→ **Exercise instructions**:
Reproduce from the records below, with no pictures, exactly the lines between the one containing "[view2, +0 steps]" and the one containing "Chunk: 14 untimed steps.", inclusive.

→ **Source records**:

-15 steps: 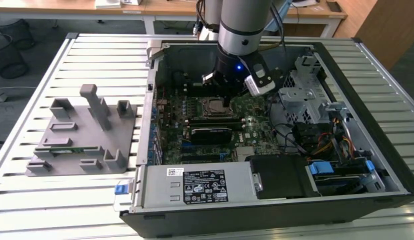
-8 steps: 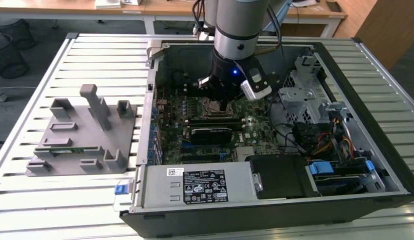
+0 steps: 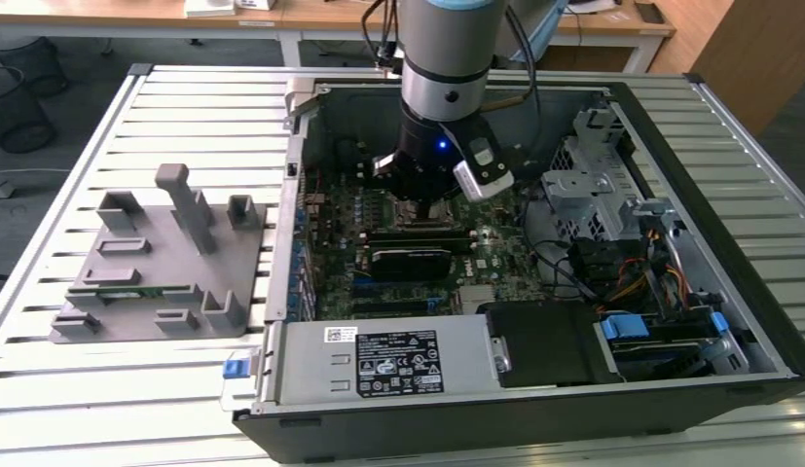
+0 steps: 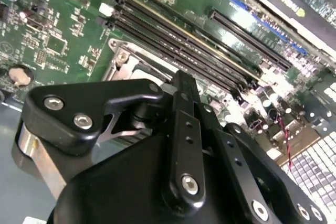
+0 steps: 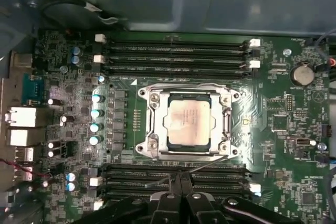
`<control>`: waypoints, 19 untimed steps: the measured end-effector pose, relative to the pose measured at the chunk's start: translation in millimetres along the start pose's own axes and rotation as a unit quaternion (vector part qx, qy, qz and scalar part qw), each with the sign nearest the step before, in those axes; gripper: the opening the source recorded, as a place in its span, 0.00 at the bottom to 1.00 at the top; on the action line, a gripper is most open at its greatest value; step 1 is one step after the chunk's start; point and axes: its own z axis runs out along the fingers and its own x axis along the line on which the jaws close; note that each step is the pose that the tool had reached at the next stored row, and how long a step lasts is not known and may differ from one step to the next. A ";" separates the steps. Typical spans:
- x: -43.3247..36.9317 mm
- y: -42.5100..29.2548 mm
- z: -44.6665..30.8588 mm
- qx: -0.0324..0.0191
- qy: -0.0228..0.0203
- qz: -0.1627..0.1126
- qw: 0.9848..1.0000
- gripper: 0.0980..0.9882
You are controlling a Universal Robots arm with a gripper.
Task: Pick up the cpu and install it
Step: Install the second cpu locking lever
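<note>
This looks like a robotics lab or electronics workshop. An open computer case [image 3: 532, 253] with its motherboard [image 5: 273, 124] exposed lies on a slatted metal workbench [image 3: 156, 389], beside a grey fixture block [image 3: 162, 263]. Wooden desks [image 3: 311, 19] and wire wastebaskets [image 3: 19, 92] stand beyond the workbench's far edge.

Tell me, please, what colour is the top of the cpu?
Shiny silver-grey with a pale rim; the cpu shows best in the first wrist view.

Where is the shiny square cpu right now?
In the first wrist view the cpu sits in the socket frame on the green motherboard, between two banks of black memory slots, close to the gripper.
</note>
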 end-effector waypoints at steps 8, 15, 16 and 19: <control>0.4 -1.0 9.8 -0.002 0.001 0.000 1.000 0.01; 0.9 -7.0 10.2 -0.037 0.001 0.000 0.999 0.01; 1.3 -8.3 10.3 -0.039 0.001 0.000 0.999 0.01; 3.7 -12.0 10.6 -0.042 0.001 0.000 0.999 0.01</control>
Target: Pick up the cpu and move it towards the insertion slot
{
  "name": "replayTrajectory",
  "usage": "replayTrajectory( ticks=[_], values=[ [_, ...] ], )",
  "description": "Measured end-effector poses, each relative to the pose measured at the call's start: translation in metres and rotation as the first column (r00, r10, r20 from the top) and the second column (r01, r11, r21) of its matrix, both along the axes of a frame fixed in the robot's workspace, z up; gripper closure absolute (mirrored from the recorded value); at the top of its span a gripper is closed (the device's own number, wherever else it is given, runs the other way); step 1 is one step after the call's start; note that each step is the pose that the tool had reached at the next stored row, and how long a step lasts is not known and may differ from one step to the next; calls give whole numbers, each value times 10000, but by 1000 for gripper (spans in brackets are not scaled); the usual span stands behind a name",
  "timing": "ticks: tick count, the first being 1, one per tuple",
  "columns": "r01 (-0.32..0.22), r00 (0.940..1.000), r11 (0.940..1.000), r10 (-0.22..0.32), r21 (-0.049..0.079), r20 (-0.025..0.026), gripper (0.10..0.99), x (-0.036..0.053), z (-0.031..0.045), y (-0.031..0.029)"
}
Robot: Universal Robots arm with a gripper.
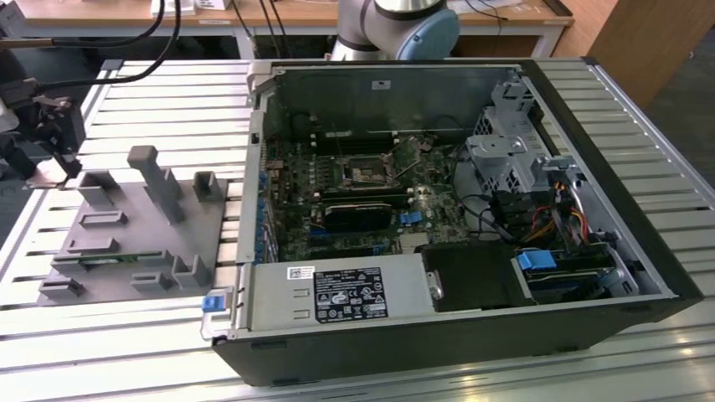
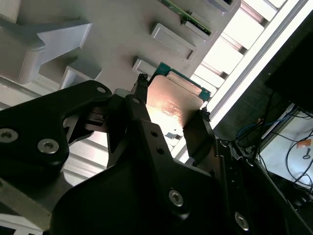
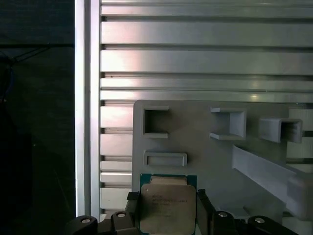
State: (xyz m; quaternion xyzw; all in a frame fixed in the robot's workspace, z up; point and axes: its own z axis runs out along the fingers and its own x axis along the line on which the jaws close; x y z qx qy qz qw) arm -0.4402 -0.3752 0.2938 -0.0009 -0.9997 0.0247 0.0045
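The cpu, a flat square chip with a shiny metal top and a green rim, sits between my gripper's two black fingers, which press against its opposite edges. In the second wrist view the cpu shows in the same hold of the gripper, just over the grey fixture plate. In the exterior view the gripper hangs at the far left, over the plate's left end. The insertion slot is a dark square socket on the green board inside the open computer case, well to the exterior view's right of the gripper.
The grey fixture plate carries several raised blocks and posts. The open computer case has tall walls, cables and a drive cage. The slatted metal table ends close beside the gripper. The arm's base stands behind the case.
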Motion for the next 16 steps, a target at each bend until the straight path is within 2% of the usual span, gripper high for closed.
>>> replayTrajectory(
  ticks=[16],
  values=[
    [0, 10000, 9999, 0, -165, 0, 545, 0, 129, 32]
  ],
)
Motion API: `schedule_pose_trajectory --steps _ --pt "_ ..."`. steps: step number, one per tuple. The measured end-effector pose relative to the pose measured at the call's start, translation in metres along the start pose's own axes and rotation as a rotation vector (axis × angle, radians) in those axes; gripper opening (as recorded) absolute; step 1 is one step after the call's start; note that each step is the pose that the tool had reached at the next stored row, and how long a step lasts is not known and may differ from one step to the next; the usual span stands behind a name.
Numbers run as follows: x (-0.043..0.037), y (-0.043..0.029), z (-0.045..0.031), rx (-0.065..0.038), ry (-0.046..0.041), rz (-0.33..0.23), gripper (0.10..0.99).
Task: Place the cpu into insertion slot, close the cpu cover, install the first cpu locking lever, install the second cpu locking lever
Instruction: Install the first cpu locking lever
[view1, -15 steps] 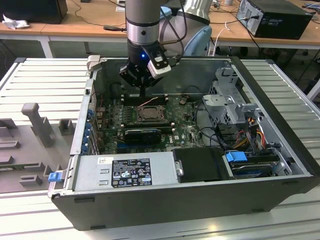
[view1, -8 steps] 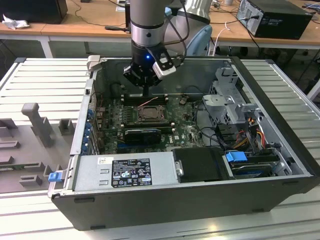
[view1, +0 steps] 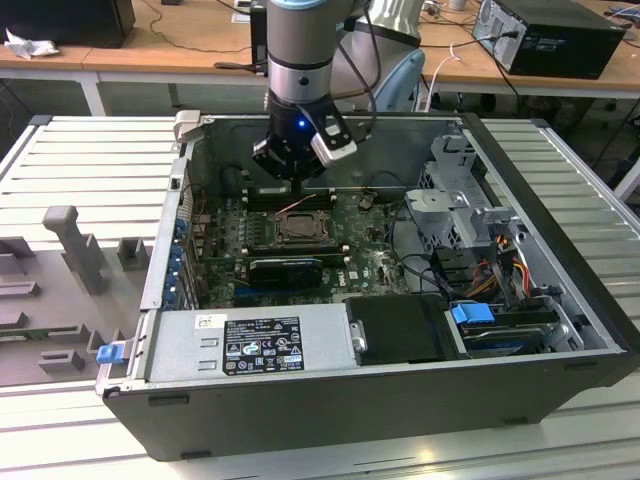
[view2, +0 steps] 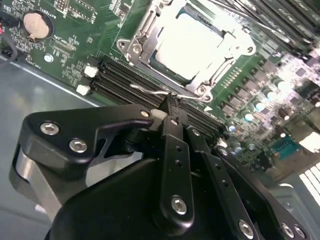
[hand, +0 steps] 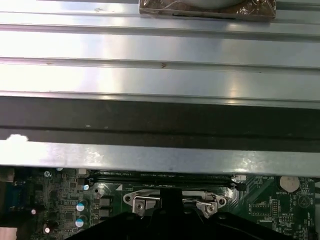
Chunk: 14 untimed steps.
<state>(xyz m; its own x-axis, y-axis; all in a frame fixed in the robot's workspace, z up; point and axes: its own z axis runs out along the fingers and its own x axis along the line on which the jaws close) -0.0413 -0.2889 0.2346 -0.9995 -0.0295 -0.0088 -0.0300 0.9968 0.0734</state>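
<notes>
The insertion slot (view1: 297, 228) sits mid-motherboard inside the open computer case. In the second wrist view the cpu (view2: 192, 42) lies flat in it, pale and brightly lit, and the silver cpu cover (view2: 141, 42) is down around it. A thin wire locking lever (view2: 147, 90) runs along the socket edge nearest the gripper. My gripper (view2: 169, 107) is shut, its black fingertips pressed together right at that lever, between the socket and the long memory slots (view2: 120, 80). In the exterior view the gripper (view1: 290, 165) hangs just behind the socket. The cover's edge (hand: 172, 200) shows in the first wrist view.
The case's metal walls (view1: 330, 130) surround the board. A black expansion card (view1: 285, 270) lies in front of the socket; the power supply (view1: 250, 345) and drive cage (view1: 450, 200) fill the front and the exterior view's right. Cables (view1: 400, 265) cross the board.
</notes>
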Motion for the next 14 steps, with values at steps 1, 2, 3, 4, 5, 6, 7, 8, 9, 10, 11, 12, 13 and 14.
schedule_pose_trajectory --steps 1,2,3,4,5,6,7,8,9,10,11,12,13,14 --pt "-0.0019 0.0001 0.0024 0.0 0.0002 -0.002 0.106" --pt "-0.0027 0.0004 0.0033 -0.002 0.0006 -0.007 0.106" --pt "-0.0033 0.0005 0.0038 -0.003 0.0008 -0.01 0.106" --pt "-0.0038 0.0007 0.0042 -0.003 0.0009 -0.013 0.106" --pt "-0.0045 0.001 0.0048 -0.003 0.0012 -0.016 0.106" --pt "-0.0058 0.002 0.0062 -0.003 0.0014 -0.019 0.106" --pt "-0.0066 0.0028 0.0069 -0.003 0.0015 -0.02 0.106" --pt "-0.0081 0.0047 0.008 -0.003 0.0016 -0.022 0.106" --pt "-0.009 0.0056 0.0086 -0.003 0.0016 -0.023 0.106" --pt "-0.0096 0.0064 0.0093 -0.003 0.0018 -0.024 0.106" --pt "-0.0102 0.0068 0.0102 -0.004 0.0019 -0.026 0.106" --pt "-0.0106 0.0068 0.0109 -0.004 0.0019 -0.028 0.106" --pt "-0.0111 0.0067 0.0116 -0.003 0.0024 -0.033 0.106" --pt "-0.0117 0.0067 0.0122 -0.004 0.0029 -0.04 0.106"
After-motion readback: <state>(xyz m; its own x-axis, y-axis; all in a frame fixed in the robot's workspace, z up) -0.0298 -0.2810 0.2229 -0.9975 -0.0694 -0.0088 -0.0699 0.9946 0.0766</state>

→ **Answer space**:
[view2, +0 steps] 
[hand, +0 steps] 
Chunk: 14 untimed steps.

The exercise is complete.